While ultra-low borrowing costs and an abundance of yield-hungry investors have encouraged companies to upsize their debt sales, two other, lesser-known factors have contributed to the debt sales, the analysts argue.
At a time when the ability to buy and sell corporate debt is said by market participants to have deteriorated, big bonds sold by big companies may simply be more liquid.
"The issuers of jumbo bonds are — by definition — large companies as measured by either their equity or debt market capitalizations," the analysts write. "Since 2015, as the pace of jumbo issuance accelerated, so too has the volume of secondary market trading in these securities."
At the same time, investors may be craving bigger bonds thanks to so-called new issue concessions that see companies reward buyers for the added risk of taking on larger chunks of their debt — especially when that debt is aimed at rewarding shareholders. By underpricing bonds when they're first sold, investors are able to enjoy a quick 'pop' in price once the debt begins trading in the secondary market.
"Many market participants like jumbo deals because most issuers have offered attractive new issue concessions (i.e. additional spread above established secondary market value) as an incentive to investors to purchase the bonds," HSBC says. "In particular, with respect to bonds issued to fund shareholder repurchases and dividend payments, debt investors require incremental compensation because the funds are essentially used to subsidize equity returns.
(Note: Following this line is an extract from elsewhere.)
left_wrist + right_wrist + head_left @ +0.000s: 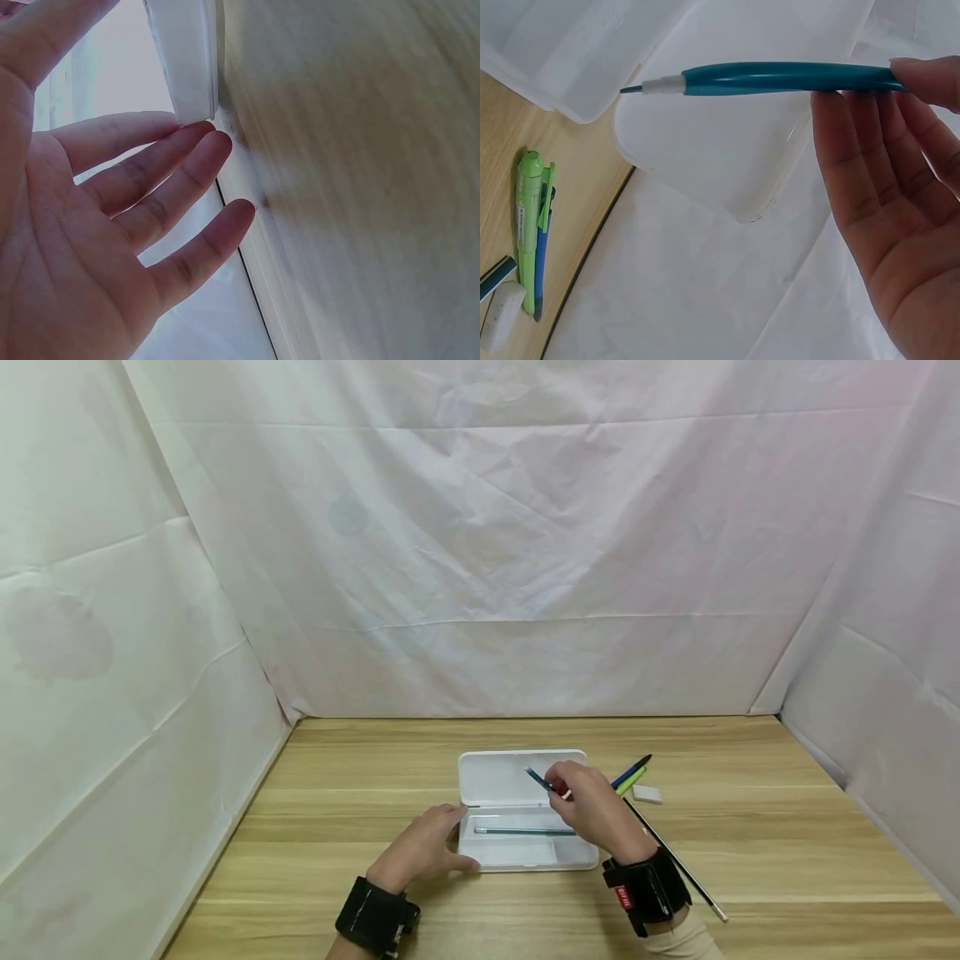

This has led to heavy oversubscription rates, which has frequently translated into strong secondary market trading performance."
The dominance of a handful of companies in the corporate bond market has troubled some analysts who worry that credit ratings downgrades or big price drops of companies with a large amount of outstanding issuance could have an outsized effect on overall bond market returns and indexes.
Still, sales of jumbo debt are expected to pick up as companies use the bonds to finance mergers and acquisitions, share buybacks, or dividend increases, HSBC adds.
"It is important to remember that most of such deals are a form of financial engineering that facilitates managements’ objectives of enhancing shareholder value," the analysts concluded. "The corporate sector’s embrace of leverage as a key driver of earnings, and ultimately, stock price performance, along with the eventual need to refinance these deals, makes it likely that the volume of jumbo bond issuance will continue to increase in coming years."